* _GOAL OF THE EXERCISE_:
Exact reproduction of all the data is needed.

* _DATA PROVIDED_:
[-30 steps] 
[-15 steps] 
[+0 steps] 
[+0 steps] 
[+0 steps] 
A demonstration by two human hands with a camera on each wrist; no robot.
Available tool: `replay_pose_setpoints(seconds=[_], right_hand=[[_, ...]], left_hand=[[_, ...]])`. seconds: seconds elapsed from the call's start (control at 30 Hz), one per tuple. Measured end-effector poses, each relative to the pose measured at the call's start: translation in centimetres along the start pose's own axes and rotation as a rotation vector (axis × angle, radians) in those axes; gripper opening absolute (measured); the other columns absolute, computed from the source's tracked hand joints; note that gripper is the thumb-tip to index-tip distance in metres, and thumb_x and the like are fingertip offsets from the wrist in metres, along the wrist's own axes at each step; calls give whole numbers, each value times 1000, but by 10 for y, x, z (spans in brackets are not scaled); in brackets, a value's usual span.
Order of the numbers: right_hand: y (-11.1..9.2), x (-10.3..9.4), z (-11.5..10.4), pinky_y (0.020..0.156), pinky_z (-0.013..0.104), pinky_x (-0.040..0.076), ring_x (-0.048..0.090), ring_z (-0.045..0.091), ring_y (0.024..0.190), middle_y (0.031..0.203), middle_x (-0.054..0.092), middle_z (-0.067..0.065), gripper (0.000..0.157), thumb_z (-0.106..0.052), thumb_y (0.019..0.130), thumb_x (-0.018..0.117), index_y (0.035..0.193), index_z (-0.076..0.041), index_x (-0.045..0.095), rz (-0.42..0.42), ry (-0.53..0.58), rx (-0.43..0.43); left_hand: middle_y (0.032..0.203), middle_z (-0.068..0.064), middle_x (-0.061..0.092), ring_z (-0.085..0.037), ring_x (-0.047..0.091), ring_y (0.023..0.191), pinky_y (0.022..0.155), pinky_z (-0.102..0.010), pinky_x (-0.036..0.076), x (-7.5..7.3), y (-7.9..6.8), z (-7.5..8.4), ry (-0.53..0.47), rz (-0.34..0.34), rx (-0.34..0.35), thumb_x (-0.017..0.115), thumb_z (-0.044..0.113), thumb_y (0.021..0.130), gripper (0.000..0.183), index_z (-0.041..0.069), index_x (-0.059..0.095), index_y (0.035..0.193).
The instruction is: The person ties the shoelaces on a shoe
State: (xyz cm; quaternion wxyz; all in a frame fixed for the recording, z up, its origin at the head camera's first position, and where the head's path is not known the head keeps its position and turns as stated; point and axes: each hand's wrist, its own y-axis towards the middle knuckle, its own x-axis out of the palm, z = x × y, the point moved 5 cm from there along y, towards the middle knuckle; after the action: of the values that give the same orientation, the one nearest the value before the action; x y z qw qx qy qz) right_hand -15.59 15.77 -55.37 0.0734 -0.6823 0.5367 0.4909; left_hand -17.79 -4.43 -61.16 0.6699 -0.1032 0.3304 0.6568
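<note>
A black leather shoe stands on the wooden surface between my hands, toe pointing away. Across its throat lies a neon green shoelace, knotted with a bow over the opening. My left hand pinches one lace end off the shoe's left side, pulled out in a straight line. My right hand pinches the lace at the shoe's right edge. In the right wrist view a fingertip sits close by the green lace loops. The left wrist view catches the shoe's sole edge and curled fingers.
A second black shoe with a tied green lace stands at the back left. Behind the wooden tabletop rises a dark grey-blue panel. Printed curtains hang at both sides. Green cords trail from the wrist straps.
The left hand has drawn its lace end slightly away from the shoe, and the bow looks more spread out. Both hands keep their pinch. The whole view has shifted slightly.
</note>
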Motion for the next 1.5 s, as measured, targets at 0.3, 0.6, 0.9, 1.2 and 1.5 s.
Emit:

* _WORKED SOLUTION_:
[-30 steps] 
[-15 steps] 
[+0 steps] 
[+0 steps] 
[+0 steps] 
A demonstration by two human hands with a camera on each wrist; no robot.
Available tool: `replay_pose_setpoints(seconds=[_], right_hand=[[_, ...]], left_hand=[[_, ...]])`. seconds: seconds elapsed from the call's start (control at 30 Hz), one per tuple. Measured end-effector poses, each relative to the pose measured at the call's start: translation in centimetres along the start pose's own axes and rotation as a rotation vector (axis × angle, radians) in those axes; gripper opening absolute (measured); the other columns absolute, computed from the source's tracked hand joints; note that gripper is the thumb-tip to index-tip distance in metres, and thumb_x and the like are fingertip offsets from the wrist in metres, along the wrist's own axes at each step; calls give whole numbers, each value times 1000, but by 10 for y, x, z (spans in brackets are not scaled); in brackets, a value's usual span.
Order of the numbers: right_hand: y (-11.1..9.2), x (-10.3..9.4), z (-11.5..10.4), pinky_y (0.020..0.156), pinky_z (-0.013..0.104), pinky_x (-0.040..0.076), ring_x (-0.048..0.090), ring_z (-0.045..0.091), ring_y (0.024..0.190), middle_y (0.031..0.203), middle_x (-0.054..0.092), middle_z (-0.067..0.065), gripper (0.000..0.157), thumb_z (-0.106..0.052), thumb_y (0.019..0.130), thumb_x (-0.018..0.117), index_y (0.035..0.193), index_z (-0.076..0.041), index_x (-0.045..0.095), rz (-0.42..0.42), ry (-0.53..0.58), rx (-0.43..0.43); left_hand: middle_y (0.032..0.203), middle_z (-0.068..0.064), middle_x (-0.061..0.092), ring_z (-0.085..0.037), ring_x (-0.047..0.091), ring_y (0.023..0.191), pinky_y (0.022..0.155), pinky_z (-0.102..0.010), pinky_x (-0.036..0.076), x (-7.5..7.3), y (-7.9..6.8), z (-7.5..8.4), ry (-0.53..0.47), rz (-0.34..0.34), rx (-0.34..0.35), thumb_x (-0.017..0.115), thumb_z (-0.044..0.113), thumb_y (0.021..0.130), gripper (0.000..0.183), index_z (-0.041..0.069), index_x (-0.059..0.095), index_y (0.035..0.193).
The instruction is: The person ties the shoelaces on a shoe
State: (xyz cm; quaternion wxyz; all in a frame fixed for the recording, z up, its origin at the head camera's first position, and where the head's path is not known the head keeps its position and turns as stated; point and axes: each hand's wrist, its own y-axis towards the middle knuckle, its own x-axis out of the palm, z = x × y, the point moved 5 cm from there along y, towards the middle knuckle; after the action: of the values that give the same orientation, the one nearest the value before the action; x y z qw qx qy qz) right_hand -15.59 15.77 -55.37 0.0734 -0.6823 0.5367 0.4909; left_hand -17.79 -4.43 -61.16 0.6699 -0.1032 0.3304 0.6568
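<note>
A black leather shoe stands on the wooden surface between my hands, toe pointing away. Across its throat lies a neon green shoelace, knotted with a bow over the opening. My left hand pinches one lace end off the shoe's left side, pulled out in a straight line. My right hand pinches the lace at the shoe's right edge. In the right wrist view a fingertip sits close by the green lace loops. The left wrist view catches the shoe's sole edge and curled fingers.
A second black shoe with a tied green lace stands at the back left. Behind the wooden tabletop rises a dark grey-blue panel. Printed curtains hang at both sides. Green cords trail from the wrist straps.
The left hand has drawn its lace end slightly away from the shoe, and the bow looks more spread out. Both hands keep their pinch. The whole view has shifted slightly.
</note>
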Motion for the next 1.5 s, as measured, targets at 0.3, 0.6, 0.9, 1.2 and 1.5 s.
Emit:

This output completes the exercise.